Output all of the entries exactly as written.

+-------+

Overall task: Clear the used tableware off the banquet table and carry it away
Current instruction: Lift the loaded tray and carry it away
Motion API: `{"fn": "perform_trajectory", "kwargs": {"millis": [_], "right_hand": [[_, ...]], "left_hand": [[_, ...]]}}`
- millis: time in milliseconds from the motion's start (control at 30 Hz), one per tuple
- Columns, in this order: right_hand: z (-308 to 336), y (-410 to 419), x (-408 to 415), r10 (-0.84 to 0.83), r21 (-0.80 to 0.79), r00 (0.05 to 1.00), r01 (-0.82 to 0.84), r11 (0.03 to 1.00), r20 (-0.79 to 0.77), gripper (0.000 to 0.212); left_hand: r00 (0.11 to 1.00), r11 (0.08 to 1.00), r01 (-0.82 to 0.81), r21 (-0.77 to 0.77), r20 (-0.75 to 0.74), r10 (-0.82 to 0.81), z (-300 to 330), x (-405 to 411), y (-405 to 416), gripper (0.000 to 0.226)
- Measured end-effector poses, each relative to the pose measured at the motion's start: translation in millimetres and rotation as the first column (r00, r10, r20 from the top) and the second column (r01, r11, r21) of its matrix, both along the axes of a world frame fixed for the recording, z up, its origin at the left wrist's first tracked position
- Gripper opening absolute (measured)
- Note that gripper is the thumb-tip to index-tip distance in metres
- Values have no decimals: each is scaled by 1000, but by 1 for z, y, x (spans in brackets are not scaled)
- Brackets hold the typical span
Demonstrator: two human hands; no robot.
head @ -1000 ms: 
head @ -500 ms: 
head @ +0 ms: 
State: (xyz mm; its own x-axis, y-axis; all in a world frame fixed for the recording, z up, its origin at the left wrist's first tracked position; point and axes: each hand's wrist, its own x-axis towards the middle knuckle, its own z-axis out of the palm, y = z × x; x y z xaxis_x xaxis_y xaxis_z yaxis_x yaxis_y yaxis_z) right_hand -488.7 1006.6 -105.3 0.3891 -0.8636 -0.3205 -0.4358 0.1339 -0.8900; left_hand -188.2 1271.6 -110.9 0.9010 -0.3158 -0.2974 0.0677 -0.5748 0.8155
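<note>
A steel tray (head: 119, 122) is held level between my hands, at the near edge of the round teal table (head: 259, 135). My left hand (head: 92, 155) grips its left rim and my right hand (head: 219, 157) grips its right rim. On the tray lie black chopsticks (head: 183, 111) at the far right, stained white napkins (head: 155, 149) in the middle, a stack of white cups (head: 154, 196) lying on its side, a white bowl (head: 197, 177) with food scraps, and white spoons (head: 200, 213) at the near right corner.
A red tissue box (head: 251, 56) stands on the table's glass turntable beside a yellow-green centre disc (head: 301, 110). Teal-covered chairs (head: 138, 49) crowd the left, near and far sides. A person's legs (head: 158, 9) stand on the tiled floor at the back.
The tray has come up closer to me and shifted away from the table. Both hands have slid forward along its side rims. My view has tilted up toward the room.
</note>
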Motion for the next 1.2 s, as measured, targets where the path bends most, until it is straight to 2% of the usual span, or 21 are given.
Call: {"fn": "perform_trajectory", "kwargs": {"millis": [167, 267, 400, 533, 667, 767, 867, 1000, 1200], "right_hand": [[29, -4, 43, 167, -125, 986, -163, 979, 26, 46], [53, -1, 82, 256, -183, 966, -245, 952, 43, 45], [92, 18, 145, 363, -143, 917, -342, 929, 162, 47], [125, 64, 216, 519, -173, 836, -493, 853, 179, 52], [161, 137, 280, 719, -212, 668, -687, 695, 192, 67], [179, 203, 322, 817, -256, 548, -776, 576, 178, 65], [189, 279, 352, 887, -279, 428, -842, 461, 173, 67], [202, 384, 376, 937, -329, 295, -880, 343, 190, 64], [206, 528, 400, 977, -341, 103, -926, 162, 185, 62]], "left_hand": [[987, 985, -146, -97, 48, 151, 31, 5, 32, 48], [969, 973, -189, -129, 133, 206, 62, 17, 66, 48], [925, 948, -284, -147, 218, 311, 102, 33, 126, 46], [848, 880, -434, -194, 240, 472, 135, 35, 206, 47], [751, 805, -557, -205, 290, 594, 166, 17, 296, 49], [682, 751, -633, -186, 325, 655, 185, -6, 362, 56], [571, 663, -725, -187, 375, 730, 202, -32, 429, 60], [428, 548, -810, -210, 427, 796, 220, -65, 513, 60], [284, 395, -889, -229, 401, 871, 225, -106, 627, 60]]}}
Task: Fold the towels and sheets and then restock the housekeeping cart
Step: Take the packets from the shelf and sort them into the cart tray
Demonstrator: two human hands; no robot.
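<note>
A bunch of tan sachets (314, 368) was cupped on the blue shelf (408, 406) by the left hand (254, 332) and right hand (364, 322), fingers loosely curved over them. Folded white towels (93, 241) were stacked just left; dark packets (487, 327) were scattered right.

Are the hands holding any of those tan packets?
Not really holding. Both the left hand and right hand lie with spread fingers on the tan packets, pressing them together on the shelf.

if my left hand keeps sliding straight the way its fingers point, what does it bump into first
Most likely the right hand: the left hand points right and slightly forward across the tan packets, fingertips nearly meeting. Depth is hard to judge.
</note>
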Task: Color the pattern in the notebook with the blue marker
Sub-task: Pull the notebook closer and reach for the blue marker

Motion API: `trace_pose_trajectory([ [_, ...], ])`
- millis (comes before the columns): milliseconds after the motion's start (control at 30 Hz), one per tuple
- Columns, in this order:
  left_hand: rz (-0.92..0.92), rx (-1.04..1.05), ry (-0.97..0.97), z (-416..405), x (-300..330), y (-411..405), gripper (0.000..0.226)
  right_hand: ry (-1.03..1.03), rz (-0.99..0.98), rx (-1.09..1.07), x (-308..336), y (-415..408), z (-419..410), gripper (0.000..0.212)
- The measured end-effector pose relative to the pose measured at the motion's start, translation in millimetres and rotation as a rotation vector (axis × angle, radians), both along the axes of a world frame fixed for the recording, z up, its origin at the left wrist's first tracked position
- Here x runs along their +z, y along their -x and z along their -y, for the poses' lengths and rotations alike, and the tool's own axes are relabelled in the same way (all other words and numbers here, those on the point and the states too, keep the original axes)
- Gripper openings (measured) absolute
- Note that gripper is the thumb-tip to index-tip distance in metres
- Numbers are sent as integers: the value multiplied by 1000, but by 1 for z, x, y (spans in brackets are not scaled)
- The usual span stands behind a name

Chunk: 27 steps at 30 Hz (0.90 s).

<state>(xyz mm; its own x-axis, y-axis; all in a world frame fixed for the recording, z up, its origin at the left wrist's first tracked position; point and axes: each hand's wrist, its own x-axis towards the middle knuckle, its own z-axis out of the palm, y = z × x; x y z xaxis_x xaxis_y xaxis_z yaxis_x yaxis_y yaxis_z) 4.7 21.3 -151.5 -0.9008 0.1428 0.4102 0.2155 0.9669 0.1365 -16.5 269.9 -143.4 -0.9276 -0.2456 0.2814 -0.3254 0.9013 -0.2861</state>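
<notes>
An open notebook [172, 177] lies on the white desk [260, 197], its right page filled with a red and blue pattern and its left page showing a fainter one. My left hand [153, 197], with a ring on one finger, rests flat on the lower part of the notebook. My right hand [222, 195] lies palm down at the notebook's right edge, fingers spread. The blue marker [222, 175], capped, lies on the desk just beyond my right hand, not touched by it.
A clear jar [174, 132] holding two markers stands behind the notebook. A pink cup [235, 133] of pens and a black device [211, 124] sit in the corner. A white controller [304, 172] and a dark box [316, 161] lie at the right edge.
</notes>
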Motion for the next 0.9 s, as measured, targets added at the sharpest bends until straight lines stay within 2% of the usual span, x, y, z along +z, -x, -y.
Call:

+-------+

YOUR RESPONSE —
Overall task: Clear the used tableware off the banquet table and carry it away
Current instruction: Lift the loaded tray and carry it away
Motion API: `{"fn": "perform_trajectory", "kwargs": {"millis": [_], "right_hand": [[_, ...]], "left_hand": [[_, ...]]}}`
- millis: time in milliseconds from the motion's start (control at 30 Hz), one per tuple
- Columns, in this order: right_hand: z (-308 to 336), y (-410 to 419), x (-408 to 415), r10 (-0.84 to 0.83), r21 (-0.80 to 0.79), r00 (0.05 to 1.00), r01 (-0.82 to 0.84), r11 (0.03 to 1.00), r20 (-0.79 to 0.77), gripper (0.000 to 0.212); left_hand: r00 (0.11 to 1.00), r11 (0.08 to 1.00), r01 (-0.82 to 0.81), r21 (-0.77 to 0.77), r20 (-0.75 to 0.74), r10 (-0.82 to 0.81), z (-300 to 330), x (-405 to 411), y (-405 to 416), gripper (0.000 to 0.226)
- Measured end-effector poses, each relative to the pose measured at the motion's start: translation in millimetres and rotation as the first column (r00, r10, r20 from the top) and the second column (r01, r11, r21) of its matrix, both along the axes of a world frame fixed for the recording, z up, its origin at the left wrist's first tracked position
- Gripper opening absolute (measured)
- Note that gripper is the thumb-tip to index-tip distance in metres
- Values have no decimals: each is scaled by 1000, but by 1 for z, y, x (spans in brackets are not scaled)
- Brackets hold the typical span
Demonstrator: two human hands; no robot.
head @ -1000 ms: 
head @ -500 ms: 
head @ +0 ms: 
State: (xyz mm; its own x-axis, y-axis; all in a world frame fixed for the recording, z up, its origin at the left wrist's first tracked position; point and axes: each hand's wrist, its own x-axis towards the middle knuckle, its own z-axis out of the palm, y = z × x; x y z xaxis_x xaxis_y xaxis_z yaxis_x yaxis_y yaxis_z) right_hand -488.7 1006.6 -105.3 0.3891 -0.8636 -0.3205 -0.4358 0.1339 -0.8900; left_hand -188.2 1271.6 -110.9 0.9010 -0.3158 -0.2974 0.0677 -0.5748 0.8155
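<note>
A steel tray (head: 119, 122) is held level between my hands, at the near edge of the round teal table (head: 259, 135). My left hand (head: 92, 155) grips its left rim and my right hand (head: 219, 157) grips its right rim. On the tray lie black chopsticks (head: 183, 111) at the far right, stained white napkins (head: 155, 149) in the middle, a stack of white cups (head: 154, 196) lying on its side, a white bowl (head: 197, 177) with food scraps, and white spoons (head: 200, 213) at the near right corner.
A red tissue box (head: 251, 56) stands on the table's glass turntable beside a yellow-green centre disc (head: 301, 110). Teal-covered chairs (head: 138, 49) crowd the left, near and far sides. A person's legs (head: 158, 9) stand on the tiled floor at the back.
The tray has come up closer to me and shifted away from the table. Both hands have slid forward along its side rims. My view has tilted up toward the room.
</note>
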Motion for the next 1.2 s, as measured, targets where the path bends most, until it is straight to 2% of the usual span, or 21 are given.
Call: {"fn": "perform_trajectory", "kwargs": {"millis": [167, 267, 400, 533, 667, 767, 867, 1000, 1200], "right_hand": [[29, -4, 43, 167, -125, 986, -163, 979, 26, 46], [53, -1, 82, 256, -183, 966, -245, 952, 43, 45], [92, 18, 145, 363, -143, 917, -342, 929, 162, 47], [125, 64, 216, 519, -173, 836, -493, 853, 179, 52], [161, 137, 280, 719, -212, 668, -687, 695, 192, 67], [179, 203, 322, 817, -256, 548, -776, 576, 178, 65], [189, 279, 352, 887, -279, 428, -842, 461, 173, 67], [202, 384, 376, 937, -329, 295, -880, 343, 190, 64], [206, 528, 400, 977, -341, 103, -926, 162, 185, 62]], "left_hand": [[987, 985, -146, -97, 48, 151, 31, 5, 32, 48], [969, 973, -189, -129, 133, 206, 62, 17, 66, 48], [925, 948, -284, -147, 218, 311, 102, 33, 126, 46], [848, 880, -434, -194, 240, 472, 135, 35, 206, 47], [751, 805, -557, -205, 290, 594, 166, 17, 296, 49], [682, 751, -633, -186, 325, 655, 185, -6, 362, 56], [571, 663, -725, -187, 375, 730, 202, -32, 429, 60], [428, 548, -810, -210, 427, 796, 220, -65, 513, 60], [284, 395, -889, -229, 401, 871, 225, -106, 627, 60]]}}
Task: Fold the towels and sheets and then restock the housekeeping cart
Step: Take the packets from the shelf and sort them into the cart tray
Demonstrator: two human hands; no robot.
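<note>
A bunch of tan sachets (314, 368) was cupped on the blue shelf (408, 406) by the left hand (254, 332) and right hand (364, 322), fingers loosely curved over them. Folded white towels (93, 241) were stacked just left; dark packets (487, 327) were scattered right.

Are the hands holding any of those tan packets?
Not really holding. Both the left hand and right hand lie with spread fingers on the tan packets, pressing them together on the shelf.

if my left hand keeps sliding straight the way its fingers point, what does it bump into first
Most likely the right hand: the left hand points right and slightly forward across the tan packets, fingertips nearly meeting. Depth is hard to judge.
</note>
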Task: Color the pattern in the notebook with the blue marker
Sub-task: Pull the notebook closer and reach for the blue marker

Motion API: `trace_pose_trajectory([ [_, ...], ])`
- millis (comes before the columns): milliseconds after the motion's start (control at 30 Hz), one per tuple
- Columns, in this order:
  left_hand: rz (-0.92..0.92), rx (-1.04..1.05), ry (-0.97..0.97), z (-416..405), x (-300..330), y (-411..405), gripper (0.000..0.226)
  right_hand: ry (-1.03..1.03), rz (-0.99..0.98), rx (-1.09..1.07), x (-308..336), y (-415..408), z (-419..410), gripper (0.000..0.212)
- The measured end-effector pose relative to the pose measured at the motion's start, translation in millimetres and rotation as a rotation vector (axis × angle, radians), both along the axes of a world frame fixed for the recording, z up, its origin at the left wrist's first tracked position
- Here x runs along their +z, y along their -x and z along their -y, for the poses' lengths and rotations alike, and the tool's own axes are relabelled in the same way (all other words and numbers here, those on the point and the states too, keep the original axes)
- Gripper openings (measured) absolute
- Note that gripper is the thumb-tip to index-tip distance in metres
- Numbers are sent as integers: the value multiplied by 1000, but by 1 for z, x, y (spans in brackets are not scaled)
- The usual span stands behind a name

Chunk: 27 steps at 30 Hz (0.90 s).

<state>(xyz mm; its own x-axis, y-axis; all in a world frame fixed for the recording, z up, its origin at the left wrist's first tracked position; point and axes: each hand's wrist, its own x-axis towards the middle knuckle, its own z-axis out of the palm, y = z × x; x y z xaxis_x xaxis_y xaxis_z yaxis_x yaxis_y yaxis_z) 4.7 21.3 -151.5 -0.9008 0.1428 0.4102 0.2155 0.9669 0.1365 -16.5 269.9 -143.4 -0.9276 -0.2456 0.2814 -0.3254 0.9013 -0.2861</state>
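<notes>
An open notebook [172, 177] lies on the white desk [260, 197], its right page filled with a red and blue pattern and its left page showing a fainter one. My left hand [153, 197], with a ring on one finger, rests flat on the lower part of the notebook. My right hand [222, 195] lies palm down at the notebook's right edge, fingers spread. The blue marker [222, 175], capped, lies on the desk just beyond my right hand, not touched by it.
A clear jar [174, 132] holding two markers stands behind the notebook. A pink cup [235, 133] of pens and a black device [211, 124] sit in the corner. A white controller [304, 172] and a dark box [316, 161] lie at the right edge.
</notes>
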Motion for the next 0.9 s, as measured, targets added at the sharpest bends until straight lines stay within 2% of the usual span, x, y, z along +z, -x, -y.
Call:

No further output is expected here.